Ursprünglich sollte dieser Service erst schrittweise im Verlauf des Jahres eingeführt werden, doch durch die Katastrophe konnte das Unternehmen reibungslose Geschäftsabläufe im gesamten Unternehmen gewährleisten.

„Das Beispiel der Softbank Group beweist, wie die IT-Entscheidungen eines Unternehmens den Grundstein für eine erfolgreiche Zukunft legen können. NetApp ist stolz, Technologie für die White Cloud der Softbank Group zur Verfügung zu stellen, mit deren Hilfe das Unternehmen nicht nur beeindruckende geschäftliche Erfolge erzielt, sondern den Menschen in Japan auch in schweren Krisenzeiten helfend zur Seite steht“, so Rob Salmon, Executive Vice President of Field Operations bei NetApp.

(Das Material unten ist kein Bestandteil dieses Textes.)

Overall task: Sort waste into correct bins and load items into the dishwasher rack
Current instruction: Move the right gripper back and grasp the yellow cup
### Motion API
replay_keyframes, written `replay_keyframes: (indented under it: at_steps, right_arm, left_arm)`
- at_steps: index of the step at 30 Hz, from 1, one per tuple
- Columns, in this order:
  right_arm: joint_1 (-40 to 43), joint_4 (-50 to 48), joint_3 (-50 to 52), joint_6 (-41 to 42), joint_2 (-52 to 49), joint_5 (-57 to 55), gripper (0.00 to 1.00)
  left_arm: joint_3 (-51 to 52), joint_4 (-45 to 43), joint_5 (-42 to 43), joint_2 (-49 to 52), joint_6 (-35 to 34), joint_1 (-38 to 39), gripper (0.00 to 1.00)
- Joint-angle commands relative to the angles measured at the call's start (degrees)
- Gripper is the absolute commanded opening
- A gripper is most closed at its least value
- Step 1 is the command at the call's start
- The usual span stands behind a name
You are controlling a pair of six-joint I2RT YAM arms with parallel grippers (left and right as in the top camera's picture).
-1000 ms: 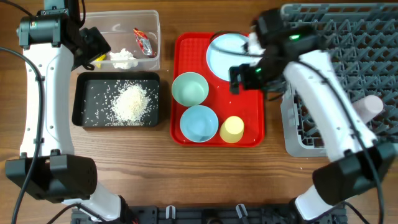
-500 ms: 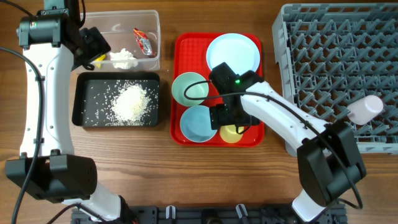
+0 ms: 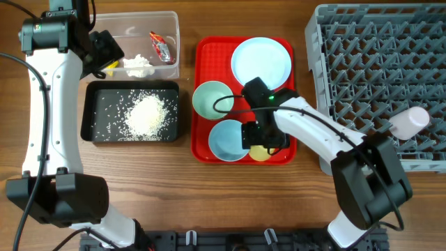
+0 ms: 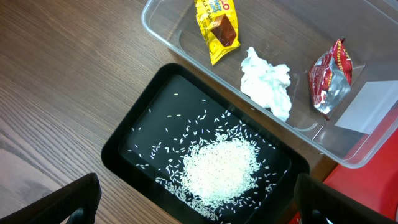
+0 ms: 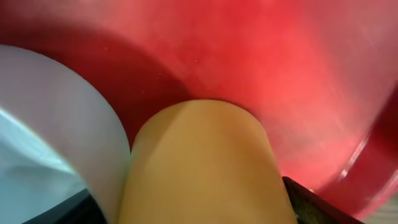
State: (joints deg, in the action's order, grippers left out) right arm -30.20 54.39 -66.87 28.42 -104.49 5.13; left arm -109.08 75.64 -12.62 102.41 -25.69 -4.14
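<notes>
Your overhead view hides the yellow wrapper [image 4: 217, 25] under the left arm. The left wrist camera shows it in the clear tub [image 4: 180, 46], with the red wrapper [image 4: 329, 78] and the crumpled tissue [image 4: 267, 81].

Only the right wrist camera shows the right claw [image 5: 196, 208] straddling the yellow cup [image 5: 205, 162], one finger on each side. You cannot tell whether it is pinching. That cup sits in the near right corner of the red serving tray [image 3: 204, 63], just beside the light-blue bowl [image 3: 224, 139].

The right arm reaches over the tabletop [image 3: 209, 202] from right of the tray, wrist turned down. The left claw [image 4: 196, 199] hangs released over the bins left of the tray, where the black tray [image 4: 124, 134] holds rice [image 4: 221, 168].

Count one plate [image 3: 261, 59] and two bowls, the other a pale-green bowl [image 3: 212, 99]. There are two cups, and the pink cup [image 3: 410, 120] lies in the dishwasher rack [image 3: 362, 63] right of the tray. There are two wrappers and one tissue.
</notes>
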Motion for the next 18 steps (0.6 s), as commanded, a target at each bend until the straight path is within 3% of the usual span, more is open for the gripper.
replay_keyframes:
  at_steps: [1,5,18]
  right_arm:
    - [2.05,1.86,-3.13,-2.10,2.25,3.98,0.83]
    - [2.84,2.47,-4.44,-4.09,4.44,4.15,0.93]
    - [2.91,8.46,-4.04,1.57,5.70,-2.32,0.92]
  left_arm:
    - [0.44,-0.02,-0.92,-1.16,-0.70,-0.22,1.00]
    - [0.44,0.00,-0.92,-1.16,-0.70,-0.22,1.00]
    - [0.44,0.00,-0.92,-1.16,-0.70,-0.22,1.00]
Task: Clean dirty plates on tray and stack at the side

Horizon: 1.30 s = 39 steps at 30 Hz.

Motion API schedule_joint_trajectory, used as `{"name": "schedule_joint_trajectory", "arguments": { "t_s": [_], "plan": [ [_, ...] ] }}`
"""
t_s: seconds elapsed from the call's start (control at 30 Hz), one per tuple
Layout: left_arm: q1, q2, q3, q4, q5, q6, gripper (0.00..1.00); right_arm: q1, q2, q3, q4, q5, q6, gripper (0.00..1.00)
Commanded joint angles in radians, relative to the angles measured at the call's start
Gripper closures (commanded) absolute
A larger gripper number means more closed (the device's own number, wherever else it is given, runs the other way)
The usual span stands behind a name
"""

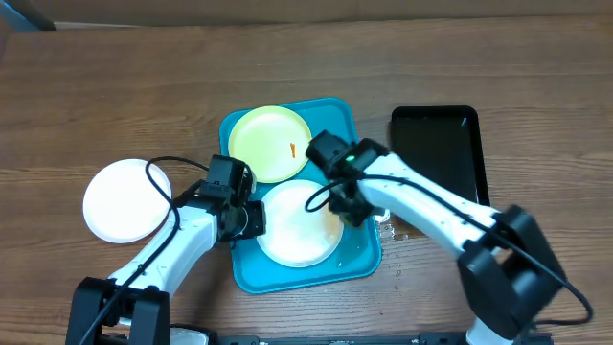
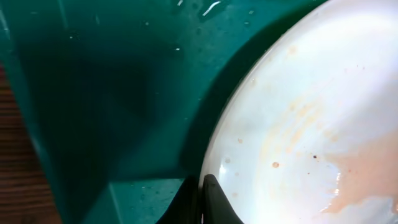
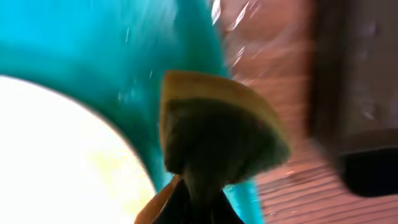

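The turquoise tray holds a pale yellow plate with an orange smear at the back, and a white plate at the front. My left gripper is shut on the white plate's left rim. The left wrist view shows the jaws pinching that rim, and faint orange streaks on the plate. My right gripper is at the plate's right edge. It is shut on a yellow and green sponge, over the tray wall. A second white plate lies on the table at the left.
A narrow black tray lies to the right of the turquoise tray and shows in the right wrist view. Water drops wet the wooden table beside the tray's right edge.
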Motion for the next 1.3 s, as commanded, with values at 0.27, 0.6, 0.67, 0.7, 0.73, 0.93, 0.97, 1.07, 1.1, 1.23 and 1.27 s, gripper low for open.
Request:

Die Highlights des Projekts:

  • Durch die Transformation ihrer IT-Infrastruktur konnte die Softbank Group die IT-Betriebsaufgaben um 30 Prozent senken, ihren Kundenstamm um 27 Prozent erhöhen und den Storage-Bedarf um 40 Prozent verringern.
  • Mithilfe der Storage-Effizienztechniken von NetApp – zum Beispiel Deduplizierung und Thin Provisioning – sparte das Unternehmen mehr als 50 Prozent Festplattenspeicherplatz ein und profitiert nun von geringeren Kosten und höherer Flexibilität.
  • Softbank Mobile, der wachstumsstärkste Geschäftszweig der Softbank Group, erhöhte seinen Kundenstamm um 75 Prozent und senkte die Betriebsaufgaben um 50 Prozent.
  • Nach der Implementierung der White Cloud Desktop Service, der auf einer NetApp-Technik beruht, verringerte sich die Zahl interner Helpdesk-Anfragen um 90 Prozent und die Mitarbeiterproduktivität stieg um durchschnittlich zehn Prozent.
  • Mit NetApp FlexCone konnte die Softbank Group die benötigte Zeit zur Einrichtung von 1.000 Virtual Desktops von einer Woche auf einen Tag verkürzen.
  • Nach der Katastrophe sorgte der Störfall in einem der wichtigsten Kernkraftwerke des Landes für einen Engpass in der Energieversorgung, und die Regierung verordnete eine Senkung des Stromverbrauchs in Unternehmen um 25 Prozent. Die Softbank Group konnte ihren Energiebedarf aufgrund der White Cloud Desktop Service um 39 Prozent senken.